10 de agosto de 2019. Cines Los Prados, Oviedo.
Un abogado que iba a cenar con su mujer tiene una disputa en un restaurante con un hombre recién llegado. La cosa se complica y a la salida el extraño se pega un tiro delante de él. El abogado lo mete en su coche con intención de llevarlo a un hospital pero luego cambia de opinión y lo abandona en el desierto. Tiempo después, sabrá quién era ese hombre y también algunas cosas que están pasando en su ciudad.
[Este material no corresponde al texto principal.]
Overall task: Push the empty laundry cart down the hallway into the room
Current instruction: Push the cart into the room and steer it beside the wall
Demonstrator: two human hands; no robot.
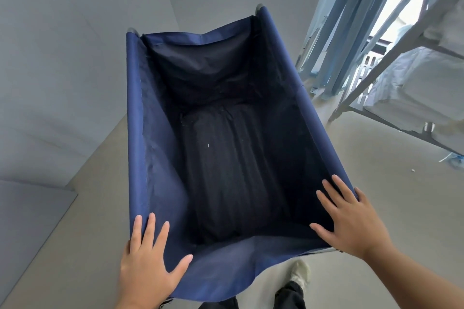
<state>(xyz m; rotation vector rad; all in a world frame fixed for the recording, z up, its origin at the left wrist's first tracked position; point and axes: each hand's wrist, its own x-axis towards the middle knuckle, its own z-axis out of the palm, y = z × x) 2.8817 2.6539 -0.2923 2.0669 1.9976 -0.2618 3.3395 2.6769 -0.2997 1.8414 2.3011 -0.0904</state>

Es 1975 y falta poco para el golpe militar.
El preámbulo con el plano fijo de una casa de la que sale gente portando cosas resulta extraño e inquietante. Así que antes de los créditos iniciales la película ya cautiva. Y lo seguirá haciendo en esa primera escena en el restaurante que tiene tanto de teatral. A partir de ahí se van sucediendo escenas que son como un puzle de circunstancias en torno al personaje que borda un Darío Grandinetti al que, como siempre, da gusto ver. Todo está magníficamente ambientado en los entornos de una clase media provinciana que ya intuía (y deseaba) el golpe militar en Argentina. Así que, bajo la apariencia de una historia contenida de cine negro, Benjamín Naishtat nos ofrece un retrato lleno de alusiones y metáforas (el encuentro y los regalos que intercambian los gringos y el intendente, la pieza de danza que prepara la hija del abogado, el eclipse que todos menos él quieren ver...) sobre las actitudes y las atmósferas de aquel tiempo extraño. Así que el puzle encaja retrospectivamente. Y no solo cuando acaba la película y uno entiende la primera escena y descubre quién era el último tipo que aparece en ella y por qué llevaba esa peluca que tan oportuna simetría simbólica tiene con la que al final portará el personaje de Grandinetti. También porque Rojo no trata solo de un abogado que oculta algo o de un hombre que desaparece, sino de un país y de un tiempo en el que desaparecer u ocultar algo se convirtió en habitual.